2人が劇的に出会うわけではなく、もともとヤバい奴として学校で有名人だった信楽くんとは、清水くんは距離を置いていました。
自分のような優秀で恵まれてる人間は、信楽くんのようなヤバい奴と関われば傷つけてしまう。と傲慢なのか思いやりなのかわからない不思議な思考回路で、信楽くんとは関わらないようにしていました。
しかし、図工の時間に信楽くんが作った作品を見て衝撃を受けます。その作品が評価されなかったことも、信楽くんがその作品をぞんざいに扱ったことにも。

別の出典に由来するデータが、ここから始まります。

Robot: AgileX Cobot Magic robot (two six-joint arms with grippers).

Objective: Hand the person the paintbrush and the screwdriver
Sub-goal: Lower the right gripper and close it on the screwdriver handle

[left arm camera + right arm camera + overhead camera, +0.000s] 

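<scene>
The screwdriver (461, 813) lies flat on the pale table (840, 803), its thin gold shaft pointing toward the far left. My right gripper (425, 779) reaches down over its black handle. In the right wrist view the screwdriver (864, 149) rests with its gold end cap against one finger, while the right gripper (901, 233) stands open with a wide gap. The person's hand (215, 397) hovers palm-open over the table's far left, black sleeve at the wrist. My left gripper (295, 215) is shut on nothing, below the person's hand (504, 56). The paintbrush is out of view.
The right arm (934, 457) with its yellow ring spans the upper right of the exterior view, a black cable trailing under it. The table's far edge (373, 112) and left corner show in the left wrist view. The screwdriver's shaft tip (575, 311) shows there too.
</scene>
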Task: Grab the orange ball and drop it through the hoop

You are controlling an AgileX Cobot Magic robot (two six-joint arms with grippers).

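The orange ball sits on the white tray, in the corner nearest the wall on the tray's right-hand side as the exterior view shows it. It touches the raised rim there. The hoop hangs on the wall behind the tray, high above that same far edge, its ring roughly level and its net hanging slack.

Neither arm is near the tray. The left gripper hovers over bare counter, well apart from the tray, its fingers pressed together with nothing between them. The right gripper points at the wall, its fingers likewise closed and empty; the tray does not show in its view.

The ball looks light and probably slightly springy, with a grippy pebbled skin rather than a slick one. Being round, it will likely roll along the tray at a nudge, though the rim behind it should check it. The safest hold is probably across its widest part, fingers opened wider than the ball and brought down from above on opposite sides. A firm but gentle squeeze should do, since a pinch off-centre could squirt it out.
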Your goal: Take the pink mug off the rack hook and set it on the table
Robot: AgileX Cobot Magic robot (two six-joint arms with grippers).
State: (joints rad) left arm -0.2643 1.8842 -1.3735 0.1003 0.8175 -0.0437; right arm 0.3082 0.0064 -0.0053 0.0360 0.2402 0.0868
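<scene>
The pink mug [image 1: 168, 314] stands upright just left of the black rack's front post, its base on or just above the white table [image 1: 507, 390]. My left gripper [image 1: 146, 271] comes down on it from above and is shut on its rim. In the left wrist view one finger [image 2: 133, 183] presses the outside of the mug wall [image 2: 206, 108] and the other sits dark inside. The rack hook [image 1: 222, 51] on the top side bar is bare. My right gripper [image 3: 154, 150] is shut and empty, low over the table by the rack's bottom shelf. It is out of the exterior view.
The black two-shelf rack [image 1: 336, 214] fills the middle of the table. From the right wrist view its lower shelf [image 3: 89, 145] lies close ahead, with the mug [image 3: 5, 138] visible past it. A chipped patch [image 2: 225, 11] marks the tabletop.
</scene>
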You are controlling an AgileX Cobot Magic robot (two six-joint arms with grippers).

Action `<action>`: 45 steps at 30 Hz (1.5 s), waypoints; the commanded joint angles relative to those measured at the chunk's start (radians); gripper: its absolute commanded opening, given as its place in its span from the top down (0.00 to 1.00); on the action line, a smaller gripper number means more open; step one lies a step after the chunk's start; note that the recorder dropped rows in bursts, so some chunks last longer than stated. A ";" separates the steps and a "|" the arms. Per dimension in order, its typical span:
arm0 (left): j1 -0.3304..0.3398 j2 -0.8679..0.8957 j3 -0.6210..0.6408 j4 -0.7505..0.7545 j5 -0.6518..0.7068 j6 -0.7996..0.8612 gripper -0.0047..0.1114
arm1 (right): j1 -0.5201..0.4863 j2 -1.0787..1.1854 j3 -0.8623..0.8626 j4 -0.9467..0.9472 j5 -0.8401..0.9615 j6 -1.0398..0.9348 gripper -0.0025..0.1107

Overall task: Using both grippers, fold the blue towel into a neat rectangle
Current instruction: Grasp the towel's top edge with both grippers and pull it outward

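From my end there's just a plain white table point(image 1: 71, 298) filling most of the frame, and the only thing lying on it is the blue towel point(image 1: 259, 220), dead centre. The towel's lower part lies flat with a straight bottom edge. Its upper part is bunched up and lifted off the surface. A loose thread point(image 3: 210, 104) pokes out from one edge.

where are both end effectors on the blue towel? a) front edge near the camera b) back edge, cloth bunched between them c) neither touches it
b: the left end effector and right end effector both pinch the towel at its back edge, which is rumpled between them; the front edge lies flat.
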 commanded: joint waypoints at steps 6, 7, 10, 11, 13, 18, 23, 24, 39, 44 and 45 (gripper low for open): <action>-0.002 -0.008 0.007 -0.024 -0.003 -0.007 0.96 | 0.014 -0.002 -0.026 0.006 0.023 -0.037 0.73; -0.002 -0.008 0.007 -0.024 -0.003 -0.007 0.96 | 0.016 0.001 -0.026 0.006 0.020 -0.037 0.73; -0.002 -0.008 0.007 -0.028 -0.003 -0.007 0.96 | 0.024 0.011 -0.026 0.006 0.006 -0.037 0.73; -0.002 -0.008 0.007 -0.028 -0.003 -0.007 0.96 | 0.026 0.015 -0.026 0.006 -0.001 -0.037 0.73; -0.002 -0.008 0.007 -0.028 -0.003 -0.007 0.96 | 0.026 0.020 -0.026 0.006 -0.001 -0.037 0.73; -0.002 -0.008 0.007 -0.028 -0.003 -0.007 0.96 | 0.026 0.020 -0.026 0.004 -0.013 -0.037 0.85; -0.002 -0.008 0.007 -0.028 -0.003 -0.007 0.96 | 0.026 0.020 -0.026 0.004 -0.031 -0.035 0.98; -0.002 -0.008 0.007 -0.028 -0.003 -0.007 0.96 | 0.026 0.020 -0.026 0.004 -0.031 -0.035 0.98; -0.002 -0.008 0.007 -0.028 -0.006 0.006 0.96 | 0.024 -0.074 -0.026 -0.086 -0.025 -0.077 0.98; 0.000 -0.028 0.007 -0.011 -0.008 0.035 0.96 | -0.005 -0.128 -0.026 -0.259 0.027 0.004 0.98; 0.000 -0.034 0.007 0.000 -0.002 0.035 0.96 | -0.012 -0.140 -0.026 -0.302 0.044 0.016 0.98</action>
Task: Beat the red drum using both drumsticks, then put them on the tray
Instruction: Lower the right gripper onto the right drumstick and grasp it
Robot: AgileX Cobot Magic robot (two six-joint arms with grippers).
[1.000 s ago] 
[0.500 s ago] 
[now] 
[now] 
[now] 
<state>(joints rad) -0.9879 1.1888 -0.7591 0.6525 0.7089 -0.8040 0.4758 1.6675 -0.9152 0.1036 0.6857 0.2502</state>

もんもんとしていた清水くんは、ある出来事がきっかけに信楽くんとの距離が急激に近くなります。
そうしたらもう止まらない。
『危険なヤバい奴』の信楽くんをも引かせるほど信楽くんの作るものに夢中になり、周りは本当は清水くんってヤバい奴なんだ....と評価がシフトしていく。
信楽くんは、自分と母親と親戚だけだった世界に飛び込んできた清水くんに最初は怯え、拒絶することもありますが次第に呆れ、受け入れていきます。
ズレたことをするけれど、常に自分を尊重する清水くんに信楽くんは心を開き、自分の世界に清水くんも入れていくようになります。
他から見れば異常な清水くんの執着は、否定され続けてきた信楽くんの心を確かに動かしていると胸が熱くなります。
2人の友情が中学、高校、大学と成長する中でどのような形になるのか気になります。